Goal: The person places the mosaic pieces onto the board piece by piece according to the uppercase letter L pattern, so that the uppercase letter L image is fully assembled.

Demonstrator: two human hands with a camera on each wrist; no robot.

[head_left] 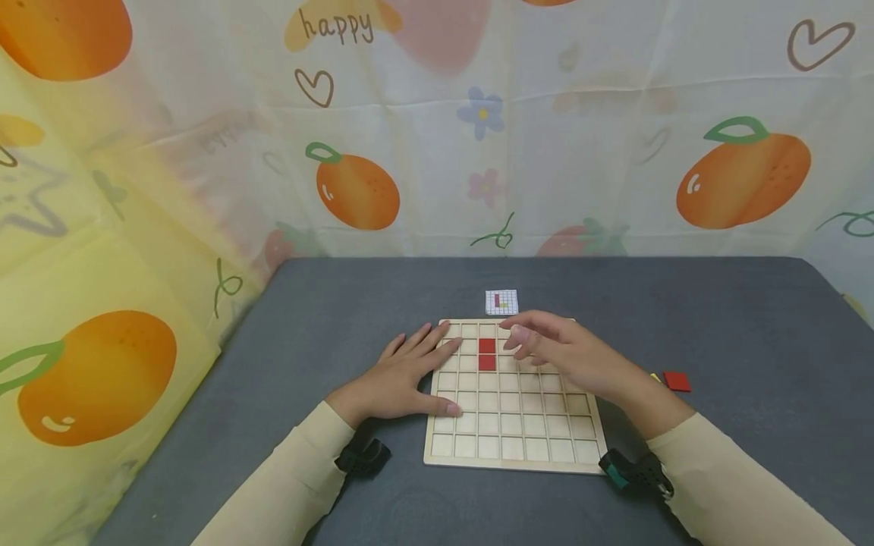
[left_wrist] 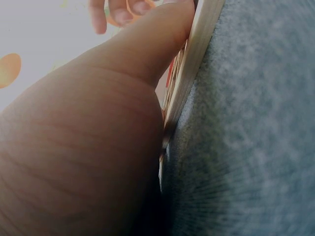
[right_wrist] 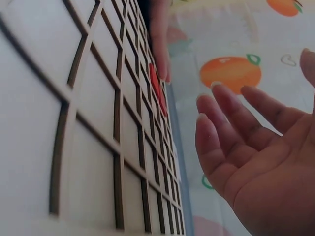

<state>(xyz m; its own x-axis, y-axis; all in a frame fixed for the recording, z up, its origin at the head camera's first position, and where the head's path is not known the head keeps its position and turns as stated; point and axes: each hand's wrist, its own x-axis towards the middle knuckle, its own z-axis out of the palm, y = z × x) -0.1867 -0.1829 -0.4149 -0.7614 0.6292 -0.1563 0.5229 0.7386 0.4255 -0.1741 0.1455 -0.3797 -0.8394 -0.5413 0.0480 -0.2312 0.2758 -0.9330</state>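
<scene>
A pale wooden grid board (head_left: 488, 425) lies on the dark table. Two red square tiles (head_left: 487, 354) sit one below the other in its cells, in the third column from the left. My left hand (head_left: 404, 379) rests on the board's left edge, fingers spread and thumb on the lower cells. In the left wrist view the thumb side of that hand (left_wrist: 108, 98) lies against the board's edge. Above the board's upper right part hovers my right hand (head_left: 570, 353). Its fingers (right_wrist: 224, 110) are loosely bent and hold nothing in the right wrist view.
Behind the board lies a small printed grid card (head_left: 501, 302) with red and yellow marks. A loose red tile (head_left: 677, 381) and a partly hidden yellow piece (head_left: 655, 378) lie to the right, past my right wrist. A fruit-print cloth (head_left: 423, 189) hangs behind the table.
</scene>
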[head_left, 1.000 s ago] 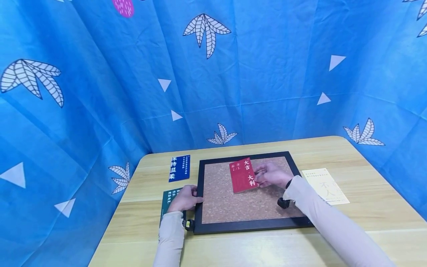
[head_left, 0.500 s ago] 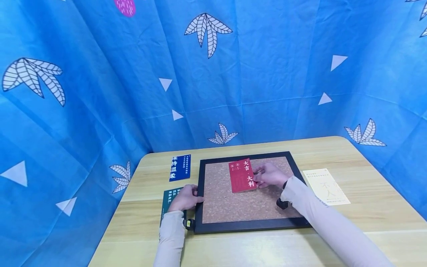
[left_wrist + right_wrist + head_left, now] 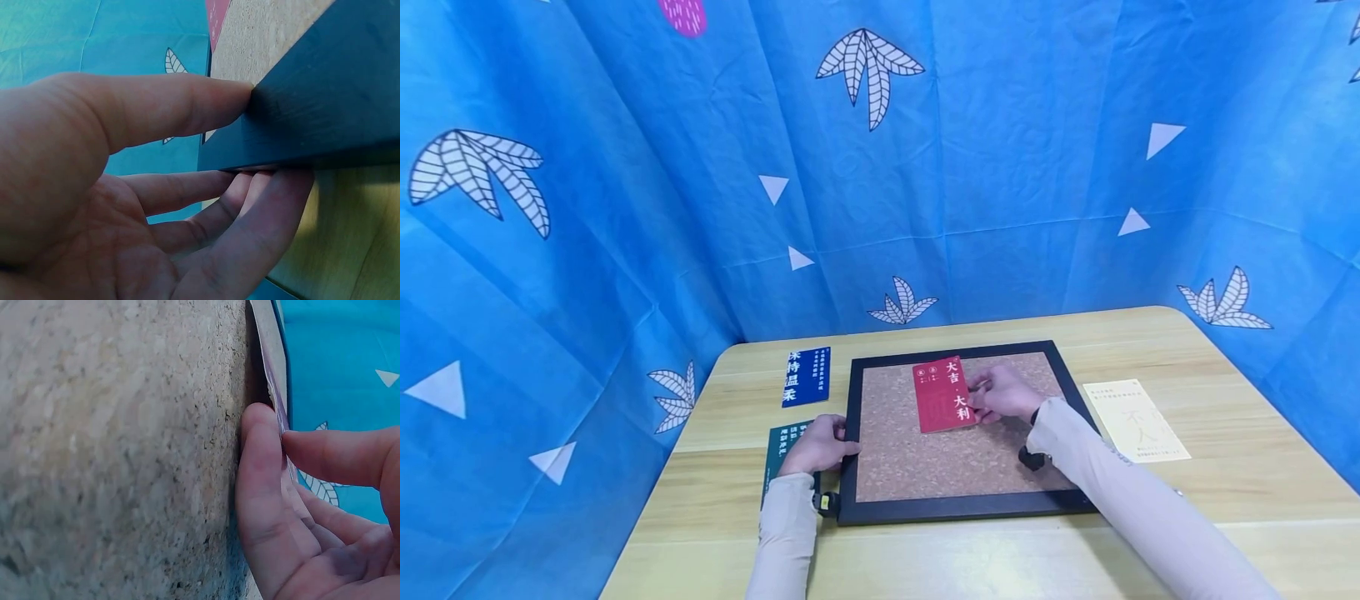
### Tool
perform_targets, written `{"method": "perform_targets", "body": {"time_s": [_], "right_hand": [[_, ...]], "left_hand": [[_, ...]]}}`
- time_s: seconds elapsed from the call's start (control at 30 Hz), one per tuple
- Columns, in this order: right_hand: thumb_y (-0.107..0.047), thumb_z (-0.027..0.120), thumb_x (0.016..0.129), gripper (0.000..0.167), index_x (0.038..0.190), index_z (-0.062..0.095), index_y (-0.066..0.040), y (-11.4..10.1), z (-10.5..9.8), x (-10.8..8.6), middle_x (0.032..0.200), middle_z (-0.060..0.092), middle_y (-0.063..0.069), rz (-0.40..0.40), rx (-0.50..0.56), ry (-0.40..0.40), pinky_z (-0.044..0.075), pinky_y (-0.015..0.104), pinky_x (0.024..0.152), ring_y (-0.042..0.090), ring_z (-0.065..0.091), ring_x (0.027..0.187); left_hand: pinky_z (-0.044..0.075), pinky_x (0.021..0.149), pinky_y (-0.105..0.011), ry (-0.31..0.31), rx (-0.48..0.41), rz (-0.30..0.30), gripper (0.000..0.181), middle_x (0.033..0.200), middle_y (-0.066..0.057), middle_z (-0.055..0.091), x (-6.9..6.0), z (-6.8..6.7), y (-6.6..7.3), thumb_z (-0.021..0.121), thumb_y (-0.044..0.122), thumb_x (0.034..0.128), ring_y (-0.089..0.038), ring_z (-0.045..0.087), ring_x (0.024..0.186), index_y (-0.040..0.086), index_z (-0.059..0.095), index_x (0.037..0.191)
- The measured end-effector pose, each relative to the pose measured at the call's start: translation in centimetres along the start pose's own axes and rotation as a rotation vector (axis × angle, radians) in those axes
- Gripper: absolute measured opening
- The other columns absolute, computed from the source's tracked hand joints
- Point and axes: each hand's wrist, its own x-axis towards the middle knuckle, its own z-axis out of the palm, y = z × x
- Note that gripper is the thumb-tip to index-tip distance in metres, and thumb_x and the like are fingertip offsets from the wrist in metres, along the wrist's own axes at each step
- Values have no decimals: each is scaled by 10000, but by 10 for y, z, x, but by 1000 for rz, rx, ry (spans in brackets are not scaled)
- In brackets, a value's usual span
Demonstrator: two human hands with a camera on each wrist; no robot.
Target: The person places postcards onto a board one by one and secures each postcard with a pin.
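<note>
A red card with white characters is held just over the cork board, which lies flat in its black frame. At the card's right edge, my right hand pinches it between thumb and fingers. The right wrist view shows the card edge-on, with a fingertip between it and the cork. On the frame's left side rests my left hand, gripping it. In the left wrist view the thumb lies on top of the black frame and the other fingers touch its outer side.
Left of the board lie a blue card and a green card, the latter partly covered by the left hand. A pale yellow card is to the right, partly behind the right sleeve. A blue curtain hangs behind the wooden table.
The red card has shifted very slightly left with the right hand and lies a little flatter over the cork. My left hand stays on the frame.
</note>
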Motion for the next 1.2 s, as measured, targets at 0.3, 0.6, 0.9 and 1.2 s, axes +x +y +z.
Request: {"method": "perform_targets", "body": {"time_s": [0.3, 0.6, 0.9, 1.2], "right_hand": [[-22, 670, 953, 383, 1300, 581, 112, -5, 7, 3, 870, 727, 148, -6, -15, -10, 621, 302, 610, 153, 690, 652], [-53, 661, 963, 380, 1299, 577, 102, -9, 16, 7, 848, 713, 114, -5, -51, -23, 575, 254, 567, 149, 671, 662], [-11, 643, 937, 509, 1433, 542, 41, -13, 25, 10, 799, 720, 100, -9, -83, -2, 564, 268, 564, 156, 664, 635], [44, 646, 904, 563, 1458, 549, 17, -20, 33, 11, 741, 714, 111, -23, -67, -12, 532, 246, 523, 149, 622, 565]], "left_hand": [[625, 883, -444, 1, 4, -1, 624, 1261, -194, 638, 0, 0, 1, 768, 166, 928, -261, 663, 1025, -42, 514, 1459], [621, 895, -464, 5, -11, -24, 622, 1254, -184, 639, 3, 2, 0, 770, 154, 926, -264, 659, 1011, -29, 515, 1463], [620, 902, -464, 5, 2, -18, 635, 1271, -197, 640, 3, 1, -1, 774, 165, 926, -278, 657, 1039, -38, 507, 1465], [612, 931, -473, 9, 6, -23, 636, 1283, -193, 641, 1, 1, 1, 775, 170, 925, -282, 654, 1050, -26, 509, 1469]]}}
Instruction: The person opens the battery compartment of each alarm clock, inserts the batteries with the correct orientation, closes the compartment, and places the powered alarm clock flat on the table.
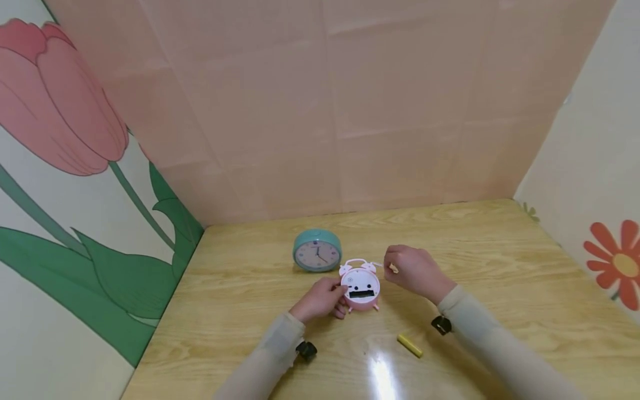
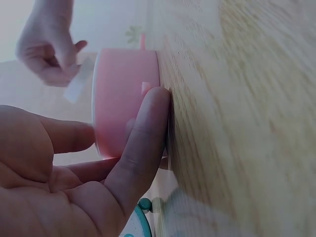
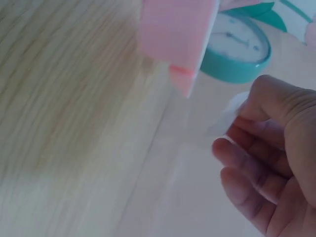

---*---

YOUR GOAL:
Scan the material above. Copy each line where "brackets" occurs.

RESULT OF THE TASK:
- Values have no decimals: each is scaled by 10000, but by 10 for y, z, x, but by 1000 for rz, rx, ry (spans in brackets are not scaled)
- In brackets, a value's usual span

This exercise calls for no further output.